At Bangor Savings Bank, making sure there were enough employees in its 54 branches at any given moment was itself a laborious expenditure of human capital — a process that was no longer fitting given the need to optimize resources amid declining branch volume.

Consequently, the bank has outsourced its staff management to a web-based software that matches teller schedules to anticipated volume. Such programs have been well used by larger banks in the past, but are now gaining traction at smaller banks. Beyond reduced branch volume, these banks are also facing lower fee income and increased regulatory expense, and are looking to shed costs anyway they can. In this environment, getting a handle on branch staffing can be an effective way to shore up overhead.

"Before we used the new tool, staffing was more of a guessing game," says Kendra Helsor, vice president of consumer banking and administration manager for the $2.5 billion-asset bank, which serves Maine. "We would know that on Wednesdays, for example, we would be busy so we would staff accordingly. We would also have a guessing game on filling an open position."

The bank has outsourced its scheduling to Financial Management Solutions, which uses a product called Teller Management System to forecast teller staffing based on forecasted transaction volumes. The tool uses business intelligence to analyze transaction data that's collected and hosted in the tech firm's database. TMS produces reports each month on transaction workloads, labor cost per transaction, and salary and benefit expenses matched against transactions; these reports are updated hourly and coupled with projections.

The result is a benchmark that a bank can use to match an expected level of service. Bangor Savings Bank is using it to execute mundane yet time consuming scheduling challenges, such as computing part-time teller hours, or moving tellers around during the day to take care of other tasks based on customer traffic.

"If you have a teller line that's running 300 transactions per day, you can determine that you need 2.5 tellers, for example, at certain hours when that volume increases or decreases," Helsor says. "If you have three people scheduled to work on a specific day, we can determine that we only need one person at the teller line at 2 p.m., we can move the other two people to other tasks."

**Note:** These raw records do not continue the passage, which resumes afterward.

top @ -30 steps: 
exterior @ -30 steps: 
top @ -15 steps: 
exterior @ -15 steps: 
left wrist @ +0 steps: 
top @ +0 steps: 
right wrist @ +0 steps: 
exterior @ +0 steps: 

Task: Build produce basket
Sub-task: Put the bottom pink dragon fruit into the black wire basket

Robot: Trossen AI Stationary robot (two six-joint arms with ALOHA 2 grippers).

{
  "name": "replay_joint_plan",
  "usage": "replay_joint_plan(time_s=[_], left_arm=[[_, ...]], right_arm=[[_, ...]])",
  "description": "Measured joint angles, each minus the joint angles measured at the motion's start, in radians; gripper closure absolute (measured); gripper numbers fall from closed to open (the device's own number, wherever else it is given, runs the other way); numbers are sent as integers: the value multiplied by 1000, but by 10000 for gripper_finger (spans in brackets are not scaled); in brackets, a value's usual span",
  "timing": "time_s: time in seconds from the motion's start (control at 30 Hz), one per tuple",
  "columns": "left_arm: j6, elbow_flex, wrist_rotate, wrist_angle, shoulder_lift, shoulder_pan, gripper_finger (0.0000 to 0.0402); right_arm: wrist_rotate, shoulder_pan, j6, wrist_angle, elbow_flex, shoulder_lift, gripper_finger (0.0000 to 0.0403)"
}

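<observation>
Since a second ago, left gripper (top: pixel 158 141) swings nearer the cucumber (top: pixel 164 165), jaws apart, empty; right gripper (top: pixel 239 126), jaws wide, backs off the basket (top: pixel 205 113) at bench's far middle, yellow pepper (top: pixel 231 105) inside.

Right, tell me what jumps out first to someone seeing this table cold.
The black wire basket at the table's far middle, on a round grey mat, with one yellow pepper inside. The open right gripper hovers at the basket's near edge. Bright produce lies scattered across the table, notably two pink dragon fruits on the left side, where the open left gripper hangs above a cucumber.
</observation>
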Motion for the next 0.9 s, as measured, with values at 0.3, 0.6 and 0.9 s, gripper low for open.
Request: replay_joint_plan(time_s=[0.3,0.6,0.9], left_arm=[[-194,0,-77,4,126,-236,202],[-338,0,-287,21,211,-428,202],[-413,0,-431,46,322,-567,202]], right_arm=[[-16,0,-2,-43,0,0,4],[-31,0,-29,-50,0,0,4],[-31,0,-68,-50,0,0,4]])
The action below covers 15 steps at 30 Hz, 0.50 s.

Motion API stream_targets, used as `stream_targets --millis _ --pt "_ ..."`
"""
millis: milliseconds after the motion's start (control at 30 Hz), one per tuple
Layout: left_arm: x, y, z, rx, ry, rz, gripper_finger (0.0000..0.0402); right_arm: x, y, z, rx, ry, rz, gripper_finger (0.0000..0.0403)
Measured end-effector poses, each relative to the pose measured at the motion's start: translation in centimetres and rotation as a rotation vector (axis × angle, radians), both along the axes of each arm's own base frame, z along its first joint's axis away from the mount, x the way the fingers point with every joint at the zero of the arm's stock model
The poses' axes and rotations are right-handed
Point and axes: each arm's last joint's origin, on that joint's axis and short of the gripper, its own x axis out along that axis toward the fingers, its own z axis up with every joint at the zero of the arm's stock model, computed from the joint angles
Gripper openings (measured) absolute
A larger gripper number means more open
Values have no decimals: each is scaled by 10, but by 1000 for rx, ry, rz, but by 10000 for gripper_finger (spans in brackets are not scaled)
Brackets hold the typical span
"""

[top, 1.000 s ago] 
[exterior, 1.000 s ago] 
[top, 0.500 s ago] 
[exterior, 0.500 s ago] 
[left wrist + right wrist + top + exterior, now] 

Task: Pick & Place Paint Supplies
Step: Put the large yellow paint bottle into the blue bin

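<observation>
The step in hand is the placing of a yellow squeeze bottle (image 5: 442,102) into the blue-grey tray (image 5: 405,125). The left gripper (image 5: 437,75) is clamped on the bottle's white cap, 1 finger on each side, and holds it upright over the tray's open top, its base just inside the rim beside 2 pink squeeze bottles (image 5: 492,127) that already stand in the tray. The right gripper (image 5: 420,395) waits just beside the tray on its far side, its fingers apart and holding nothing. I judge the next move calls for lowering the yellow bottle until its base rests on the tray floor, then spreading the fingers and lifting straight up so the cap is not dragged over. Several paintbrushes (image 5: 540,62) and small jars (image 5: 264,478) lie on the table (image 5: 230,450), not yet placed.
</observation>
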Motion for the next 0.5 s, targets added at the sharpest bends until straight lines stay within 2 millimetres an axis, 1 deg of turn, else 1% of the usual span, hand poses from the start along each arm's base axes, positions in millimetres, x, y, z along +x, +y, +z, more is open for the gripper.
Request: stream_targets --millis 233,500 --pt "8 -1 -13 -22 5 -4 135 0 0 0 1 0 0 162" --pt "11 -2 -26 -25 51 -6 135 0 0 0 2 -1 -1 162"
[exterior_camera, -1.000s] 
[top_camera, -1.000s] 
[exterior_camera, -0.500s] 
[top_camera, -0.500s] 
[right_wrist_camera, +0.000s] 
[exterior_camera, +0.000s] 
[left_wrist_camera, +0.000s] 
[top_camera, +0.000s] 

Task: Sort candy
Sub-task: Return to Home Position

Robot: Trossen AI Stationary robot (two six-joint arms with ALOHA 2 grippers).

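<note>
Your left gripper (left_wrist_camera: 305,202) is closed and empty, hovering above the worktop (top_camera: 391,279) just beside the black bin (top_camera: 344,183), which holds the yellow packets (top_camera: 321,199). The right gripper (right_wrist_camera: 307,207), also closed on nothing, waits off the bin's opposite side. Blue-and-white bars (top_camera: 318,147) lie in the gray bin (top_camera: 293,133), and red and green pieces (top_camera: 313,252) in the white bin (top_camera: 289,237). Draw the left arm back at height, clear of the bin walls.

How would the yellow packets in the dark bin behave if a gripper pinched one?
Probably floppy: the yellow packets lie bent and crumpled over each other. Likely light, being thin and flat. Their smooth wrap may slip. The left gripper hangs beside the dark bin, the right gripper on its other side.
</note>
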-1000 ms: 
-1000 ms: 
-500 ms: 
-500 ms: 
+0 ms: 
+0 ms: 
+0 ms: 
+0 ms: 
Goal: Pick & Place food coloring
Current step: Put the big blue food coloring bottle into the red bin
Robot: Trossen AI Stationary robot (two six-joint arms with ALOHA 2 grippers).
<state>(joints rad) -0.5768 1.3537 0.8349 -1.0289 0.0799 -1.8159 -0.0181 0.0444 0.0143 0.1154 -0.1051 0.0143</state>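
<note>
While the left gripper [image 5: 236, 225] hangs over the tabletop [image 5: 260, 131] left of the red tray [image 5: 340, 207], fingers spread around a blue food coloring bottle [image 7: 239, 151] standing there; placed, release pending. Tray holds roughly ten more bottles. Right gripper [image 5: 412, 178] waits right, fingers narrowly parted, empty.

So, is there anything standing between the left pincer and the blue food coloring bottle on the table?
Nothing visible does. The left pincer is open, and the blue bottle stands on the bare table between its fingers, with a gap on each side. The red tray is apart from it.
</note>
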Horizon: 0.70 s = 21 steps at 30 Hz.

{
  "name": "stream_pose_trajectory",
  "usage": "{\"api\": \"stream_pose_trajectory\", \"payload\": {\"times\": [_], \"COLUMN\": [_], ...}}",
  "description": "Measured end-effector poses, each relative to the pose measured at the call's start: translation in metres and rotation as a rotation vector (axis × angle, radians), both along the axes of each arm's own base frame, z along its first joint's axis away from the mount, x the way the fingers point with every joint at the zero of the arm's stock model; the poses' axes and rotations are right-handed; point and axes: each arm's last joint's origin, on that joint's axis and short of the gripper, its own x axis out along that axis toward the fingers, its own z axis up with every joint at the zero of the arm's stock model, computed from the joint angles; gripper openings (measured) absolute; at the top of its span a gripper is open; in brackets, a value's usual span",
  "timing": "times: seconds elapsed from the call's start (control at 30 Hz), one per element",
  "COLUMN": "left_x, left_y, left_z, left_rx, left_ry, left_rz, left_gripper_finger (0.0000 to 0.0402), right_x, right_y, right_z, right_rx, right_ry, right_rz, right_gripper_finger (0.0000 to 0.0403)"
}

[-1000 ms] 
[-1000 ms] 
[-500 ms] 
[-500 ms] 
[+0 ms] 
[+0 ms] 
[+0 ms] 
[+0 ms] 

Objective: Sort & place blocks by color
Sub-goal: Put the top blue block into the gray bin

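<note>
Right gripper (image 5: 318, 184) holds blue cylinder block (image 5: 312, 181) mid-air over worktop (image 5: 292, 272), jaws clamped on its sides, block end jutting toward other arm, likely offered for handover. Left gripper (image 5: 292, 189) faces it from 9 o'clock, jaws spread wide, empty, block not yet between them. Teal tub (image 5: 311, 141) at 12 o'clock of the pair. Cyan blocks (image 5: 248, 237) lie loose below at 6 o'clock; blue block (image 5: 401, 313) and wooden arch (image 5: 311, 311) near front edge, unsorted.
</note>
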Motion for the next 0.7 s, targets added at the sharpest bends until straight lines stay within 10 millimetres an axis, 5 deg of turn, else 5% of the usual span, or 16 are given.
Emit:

Bangor is faced with declining transaction volumes in its branches, and hopes the scheduling module will allow it to restructure branch labor while maintaining service levels, such as optimum wait times at teller lines.

Michael Scott, CEO of FMSI, says he's found that prospective bank clients are also interested in using branch scheduling as a way to shave labor costs to offset revenue losses in other areas.

"With regulations and restrictions on debit card fees, banks hare focusing on labor issues," Scott says. "Automating scheduling can help find tune those costs." He adds that the firm is also developing a mobile app that uses location based technology to aid bank executives in managing branch deployments. Branch managers can access the scheduling and workflow analysis via a mobile device, using Google Maps to call up performance information on individual tellers and teller stations.

Another smaller institution, Fargo-based State Bank & Trust, has jobbed out scheduling for its 14-branch network to ScheduleBase, a Web-based scheduling engine sold by Atlas Business Solutions. The $1.9 billion-asset bank says the automated scheduling should save the time and money put into manual scheduling and call trees for events such as branch closures for poor weather.

Bernice Kram, an assistant vice president and teller coordinator for State Bank & Trust, says that before the deployment, each branch used different scheduling methods, including spreadsheets, calendars, notebooks, etc. The new deployment standardizes scheduling at the bank, and also allows schedules to be delivered to employees via handsets and the web, replacing color-coded printouts.